▶ **ACTIVITY**: Nothing but a number should be given: how many lines of the records include "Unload"?

Start of Block

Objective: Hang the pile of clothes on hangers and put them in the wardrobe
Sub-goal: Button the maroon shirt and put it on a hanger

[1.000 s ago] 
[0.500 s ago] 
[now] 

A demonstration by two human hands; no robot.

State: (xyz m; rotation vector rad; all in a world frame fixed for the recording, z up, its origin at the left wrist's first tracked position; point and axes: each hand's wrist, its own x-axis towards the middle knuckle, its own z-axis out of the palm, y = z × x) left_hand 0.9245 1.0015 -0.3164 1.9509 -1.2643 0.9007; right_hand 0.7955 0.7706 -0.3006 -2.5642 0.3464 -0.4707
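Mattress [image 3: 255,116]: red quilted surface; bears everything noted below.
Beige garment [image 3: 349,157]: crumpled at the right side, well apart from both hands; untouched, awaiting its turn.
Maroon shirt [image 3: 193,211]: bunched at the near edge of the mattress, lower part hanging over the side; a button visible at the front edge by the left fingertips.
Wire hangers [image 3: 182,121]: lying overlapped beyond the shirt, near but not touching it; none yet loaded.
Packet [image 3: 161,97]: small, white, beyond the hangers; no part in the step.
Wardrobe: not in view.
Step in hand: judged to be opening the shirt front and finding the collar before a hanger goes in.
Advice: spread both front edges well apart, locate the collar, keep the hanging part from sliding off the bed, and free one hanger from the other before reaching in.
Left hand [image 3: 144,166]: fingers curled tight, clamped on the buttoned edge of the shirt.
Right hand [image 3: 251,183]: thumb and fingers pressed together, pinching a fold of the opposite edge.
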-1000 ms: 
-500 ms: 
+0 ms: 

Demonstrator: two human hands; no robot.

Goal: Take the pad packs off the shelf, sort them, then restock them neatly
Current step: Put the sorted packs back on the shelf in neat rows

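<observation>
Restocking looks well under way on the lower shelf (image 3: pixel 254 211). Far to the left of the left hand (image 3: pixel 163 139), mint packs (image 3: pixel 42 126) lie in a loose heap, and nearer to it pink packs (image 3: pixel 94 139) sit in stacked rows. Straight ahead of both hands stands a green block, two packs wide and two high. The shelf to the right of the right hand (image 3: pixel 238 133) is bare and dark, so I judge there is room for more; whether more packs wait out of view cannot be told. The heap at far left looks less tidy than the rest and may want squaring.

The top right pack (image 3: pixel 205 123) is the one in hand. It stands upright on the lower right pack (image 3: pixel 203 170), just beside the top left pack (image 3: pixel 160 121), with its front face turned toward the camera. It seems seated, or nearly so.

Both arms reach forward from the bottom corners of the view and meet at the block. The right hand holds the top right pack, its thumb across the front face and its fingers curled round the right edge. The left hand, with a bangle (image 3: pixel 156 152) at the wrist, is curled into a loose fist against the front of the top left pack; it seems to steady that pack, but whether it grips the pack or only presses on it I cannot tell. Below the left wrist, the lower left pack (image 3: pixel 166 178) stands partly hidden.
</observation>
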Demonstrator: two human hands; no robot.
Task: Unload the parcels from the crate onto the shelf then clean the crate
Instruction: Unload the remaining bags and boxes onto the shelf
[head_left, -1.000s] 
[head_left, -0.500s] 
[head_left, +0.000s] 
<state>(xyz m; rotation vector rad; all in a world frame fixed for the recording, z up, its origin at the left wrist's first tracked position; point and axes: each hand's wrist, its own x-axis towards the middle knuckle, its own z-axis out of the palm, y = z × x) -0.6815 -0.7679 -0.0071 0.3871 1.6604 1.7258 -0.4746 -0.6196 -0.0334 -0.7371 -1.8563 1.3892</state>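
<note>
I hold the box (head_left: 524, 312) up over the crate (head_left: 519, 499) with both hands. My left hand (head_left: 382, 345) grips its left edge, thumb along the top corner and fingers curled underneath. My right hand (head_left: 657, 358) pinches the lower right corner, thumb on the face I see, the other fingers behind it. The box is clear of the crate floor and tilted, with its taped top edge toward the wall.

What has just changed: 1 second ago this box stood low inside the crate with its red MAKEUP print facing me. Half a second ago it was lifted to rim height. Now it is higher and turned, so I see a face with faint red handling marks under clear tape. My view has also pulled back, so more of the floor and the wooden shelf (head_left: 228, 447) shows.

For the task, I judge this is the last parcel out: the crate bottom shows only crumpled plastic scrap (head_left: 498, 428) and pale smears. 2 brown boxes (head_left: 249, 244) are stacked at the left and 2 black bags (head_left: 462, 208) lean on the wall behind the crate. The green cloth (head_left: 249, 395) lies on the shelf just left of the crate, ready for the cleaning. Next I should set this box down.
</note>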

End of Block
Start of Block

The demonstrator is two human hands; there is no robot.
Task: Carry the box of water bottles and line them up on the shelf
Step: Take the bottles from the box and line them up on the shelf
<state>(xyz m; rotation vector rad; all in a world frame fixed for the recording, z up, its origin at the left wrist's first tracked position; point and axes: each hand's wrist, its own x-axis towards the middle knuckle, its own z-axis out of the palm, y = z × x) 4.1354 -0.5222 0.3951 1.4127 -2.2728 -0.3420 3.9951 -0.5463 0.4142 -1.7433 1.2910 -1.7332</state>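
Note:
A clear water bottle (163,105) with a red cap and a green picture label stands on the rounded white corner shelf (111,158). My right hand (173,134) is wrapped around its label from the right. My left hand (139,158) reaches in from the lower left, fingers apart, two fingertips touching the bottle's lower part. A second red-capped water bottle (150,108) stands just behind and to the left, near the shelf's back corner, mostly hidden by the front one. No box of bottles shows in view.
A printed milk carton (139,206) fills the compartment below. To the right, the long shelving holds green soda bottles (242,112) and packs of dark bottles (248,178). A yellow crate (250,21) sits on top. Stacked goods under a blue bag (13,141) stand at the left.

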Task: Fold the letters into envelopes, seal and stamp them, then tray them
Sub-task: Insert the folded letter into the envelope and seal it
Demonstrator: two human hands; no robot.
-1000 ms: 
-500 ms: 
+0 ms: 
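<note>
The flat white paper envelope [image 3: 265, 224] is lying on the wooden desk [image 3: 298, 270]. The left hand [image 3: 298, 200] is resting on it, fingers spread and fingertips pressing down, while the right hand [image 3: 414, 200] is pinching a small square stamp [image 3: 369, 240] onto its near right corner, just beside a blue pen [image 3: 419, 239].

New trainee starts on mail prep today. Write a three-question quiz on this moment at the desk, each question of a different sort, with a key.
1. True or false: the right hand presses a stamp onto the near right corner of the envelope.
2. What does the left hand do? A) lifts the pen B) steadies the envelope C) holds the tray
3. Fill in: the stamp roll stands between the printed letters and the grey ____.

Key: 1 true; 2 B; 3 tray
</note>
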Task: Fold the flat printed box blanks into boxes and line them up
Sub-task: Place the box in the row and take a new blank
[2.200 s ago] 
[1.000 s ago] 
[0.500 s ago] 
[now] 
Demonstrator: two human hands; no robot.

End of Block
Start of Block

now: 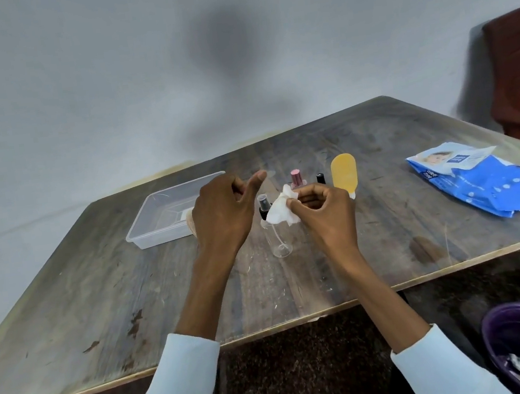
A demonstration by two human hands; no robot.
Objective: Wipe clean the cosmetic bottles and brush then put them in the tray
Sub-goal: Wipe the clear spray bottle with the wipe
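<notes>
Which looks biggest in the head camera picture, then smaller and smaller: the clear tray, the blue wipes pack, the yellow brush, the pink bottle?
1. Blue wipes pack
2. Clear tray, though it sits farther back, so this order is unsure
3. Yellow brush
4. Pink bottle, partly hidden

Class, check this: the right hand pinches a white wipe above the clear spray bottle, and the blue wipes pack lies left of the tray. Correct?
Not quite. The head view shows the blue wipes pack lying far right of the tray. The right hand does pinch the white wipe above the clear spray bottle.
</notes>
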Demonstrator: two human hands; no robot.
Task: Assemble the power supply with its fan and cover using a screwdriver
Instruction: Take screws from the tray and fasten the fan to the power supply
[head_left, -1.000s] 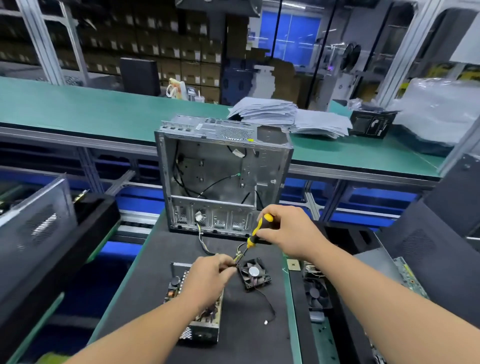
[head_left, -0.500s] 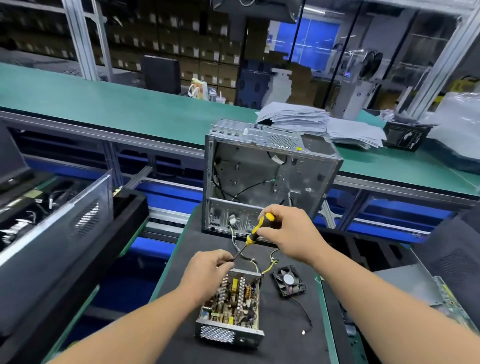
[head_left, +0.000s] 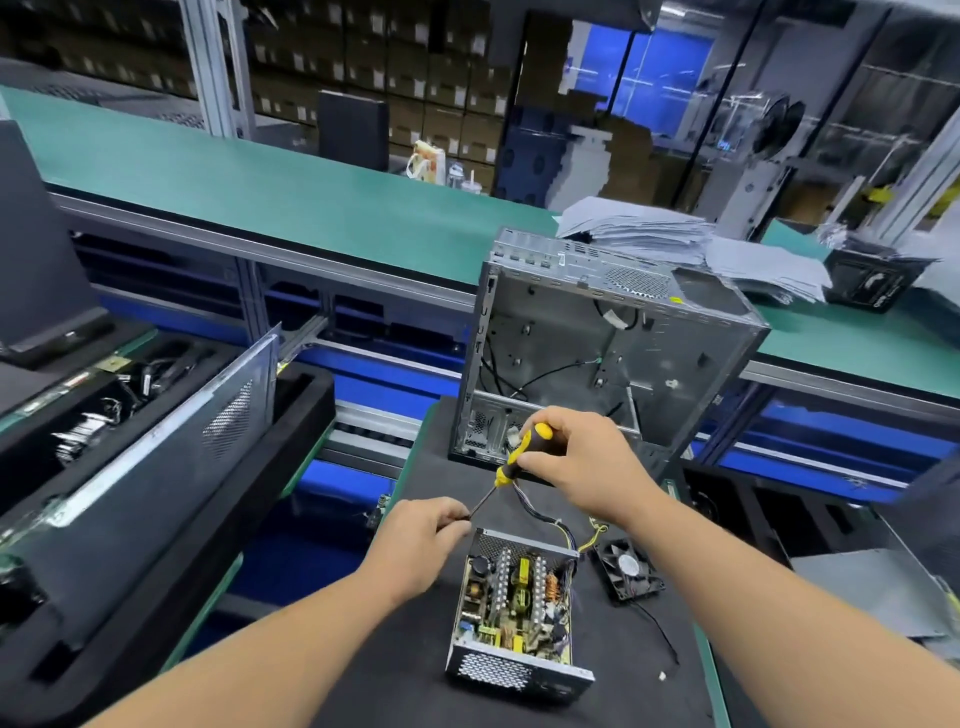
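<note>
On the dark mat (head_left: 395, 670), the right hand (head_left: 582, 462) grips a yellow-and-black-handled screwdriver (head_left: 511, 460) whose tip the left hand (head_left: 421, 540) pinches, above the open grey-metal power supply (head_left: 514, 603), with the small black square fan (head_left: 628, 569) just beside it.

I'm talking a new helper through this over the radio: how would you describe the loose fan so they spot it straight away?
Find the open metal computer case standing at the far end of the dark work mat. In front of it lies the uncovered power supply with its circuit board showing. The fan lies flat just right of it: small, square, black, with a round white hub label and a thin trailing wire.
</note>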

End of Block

▶ **TASK RESPONSE**: 2